Standard practice?
Posted on 9 Oct 2007 at 11:11
Inspector Jon Honeyball rumbles Microsoft's apparent machinations in the ooxml file format battle, and doesn't like what he sees.
Now, let me explain my real worry about all this. Let's say I want to write an application that modifies Excel OOXML files. Maybe it's a batch-processing system, or something that sits on my mail-queue environment checking files for appropriate content before they're sent out. There are endless reasons why I might want to look inside an OOXML format file and make adjustments to its contents. Now, let's assume, for example, my application checks on data for validity before the file is cleared to leave the building. On the desktop, a user enters 1234.1234 into an Excel cell and the file is saved in OOXML format. Further down the workflow, the file is ready to be processed by this app I've just written: I open up the zip file, navigate to the XML part and look for the cell contents, which is now 1234.1233999999. What do I do now? Should I change it back to 1234.1234? Should I leave it as is, despite the fact that it fails to validate against the known input? What happens if this is a legally regulated environment? Is it acceptable for me to handcraft my own ad hoc number-fudging engine to attempt to undo what Excel appears to have done? It's an insoluble dilemma.
The inescapable reality is that OOXML is just an XMLified version of BIFF, and a whole pile of BIFF baggage has exposed what was previously hidden. Before, I was quietly confident it would be possible to read and write Office XML files by hand, using whatever tool I wanted on whatever platform, but the reality isn't so simple. And there lies the dilemma: if the user entered 1234.1234 and meant 1234.1234, is it acceptable in an ISO standard format for that data to be stored as 1234.1233999999? I'd say the answer is clearly no, and that either Microsoft needs to fully document and make open its numerical fudge engine, or else OOXML should store the right numbers.
Now how will you react when I tell you that the Open Office 2.2 format stores this same 1234.1234 value as:
<table:table-cell
office:value-type="float"
office:value="1234.1234"><text:p>1234.12</text:p>
</table:table-cell>
Let's just walk through that: it's a cell, it's of type float, it has the value 1234.1234 and its text representation is 1234.12 (presumably 2 place display is set). Seems straightforward enough to me. Microsoft, however, deems that <v>1234.1233999999999</v> is an adequate approximation, which it would be so long as it's only ever interpreted via Excel's number-fudging engine every time you open it, and which may not be the case if it's ever opened by someone else's code, including mine. Which format would I rather work with?
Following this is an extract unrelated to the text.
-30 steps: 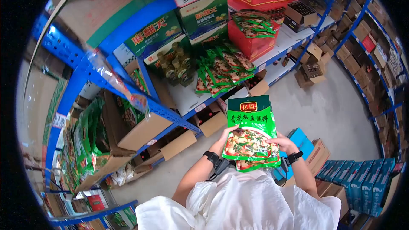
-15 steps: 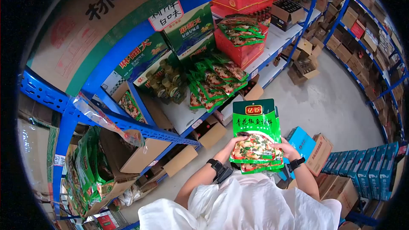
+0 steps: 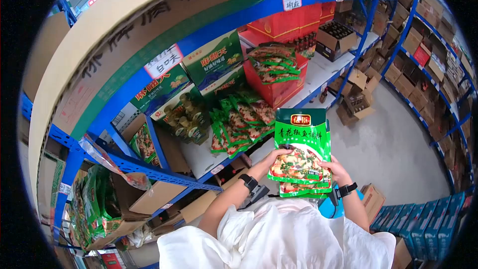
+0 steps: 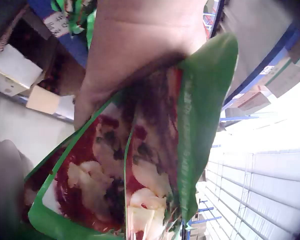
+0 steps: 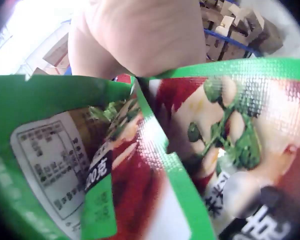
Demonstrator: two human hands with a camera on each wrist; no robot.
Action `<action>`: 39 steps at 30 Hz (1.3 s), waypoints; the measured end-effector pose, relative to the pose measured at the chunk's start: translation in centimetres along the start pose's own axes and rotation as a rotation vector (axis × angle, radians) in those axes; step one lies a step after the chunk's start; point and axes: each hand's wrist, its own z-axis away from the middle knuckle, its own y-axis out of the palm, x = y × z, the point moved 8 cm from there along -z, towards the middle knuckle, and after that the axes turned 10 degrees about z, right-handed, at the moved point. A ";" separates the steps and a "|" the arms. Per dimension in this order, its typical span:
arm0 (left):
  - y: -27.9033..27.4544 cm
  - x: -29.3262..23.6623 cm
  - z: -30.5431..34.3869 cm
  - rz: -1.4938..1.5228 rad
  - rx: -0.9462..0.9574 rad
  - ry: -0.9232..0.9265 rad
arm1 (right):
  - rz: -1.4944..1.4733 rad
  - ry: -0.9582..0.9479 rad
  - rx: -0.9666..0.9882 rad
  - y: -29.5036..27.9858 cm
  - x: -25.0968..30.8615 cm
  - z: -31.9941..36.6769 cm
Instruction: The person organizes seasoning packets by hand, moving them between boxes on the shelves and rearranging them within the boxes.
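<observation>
On the left, piled green packets point(image 3: 241, 127) lie on a shelf point(image 3: 195, 156), ahead of the left hand point(image 3: 271, 161) and nearer it than the right. That hand pinches the held packets point(image 3: 300, 145) (long axis pointing away from the body); the right hand point(image 3: 337, 170) pinches their right edge.

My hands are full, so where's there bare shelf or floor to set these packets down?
Widest for the held packets is the grey floor, between the open cartons and teal boxes. The white shelf shows a bare strip between the red box and bottle carton, and a smaller patch before the jars. It's crowded where the packet pile sits beside those jars.
</observation>
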 end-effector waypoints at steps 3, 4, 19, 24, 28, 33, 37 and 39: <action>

Either way, my faith in this whole matter of the OOXML file formats has taken a considerable battering, and I find the issue - including the accusations (true or otherwise) of stuffing the ISO committee at a late stage - to be quite upsetting. ISO standards should be held in the highest regard by everyone, and they can only work if they're perceived to be impartial, cleaner than clean and free of any commercial bias. Bringing the whole ISO process into disrepute is an offence that Microsoft won't escape from lightly in the end.